The courts in dealing with offences such as those of which you have been convicted, discourage two things. First, vigilante action, which is the taking of the law into one's own hands, secondly, the use and discharge of firearms in a public place. The use and discharge of firearms in a public place is a cause of great public concern. Even on a misunderstanding of the facts here, there can be no excuse whatsoever for what you did that night. Even had those children been involved in anti-social activity against you, there was never any suggestion that they had ever armed themselves with any weapon and your response, in going out into the road, at night, with guns, was a wholly disproportionate response. The jury rejected your defence, namely that you only had the gun with you, to protect yourself."
The learned judge went on to refer to a decision of this Court in R v Avis [1998] 1 Cr App R 420 to which we shall later return.
"Save for minor infringements which may be and are properly dealt with summarily, offences against these provisions will almost inevitably merit terms of custody, even on a plea of guilty, and in the case of an offender with no previous record. Where there are breaches of section 16A.... the custodial term is likely to be of considerable length."

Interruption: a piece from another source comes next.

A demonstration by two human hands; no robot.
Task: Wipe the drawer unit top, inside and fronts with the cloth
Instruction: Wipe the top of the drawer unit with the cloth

It is to be noted that Lord Bingham used the words "almost inevitably" and "likely to be". He was not enunciating a principle of universal application. Everyone who is acquainted, however briefly, with what happens in our criminal courts knows that there are, from time to time, exceptional cases calling, if justice is to be done, for the delicate exercise of an often difficult discretion; albeit that, in recent times, Parliament, in its enthusiasm for mandatory minimum sentences and apparent determination to reduce judicial discretion, has seemed unwilling or reluctant to recognise this.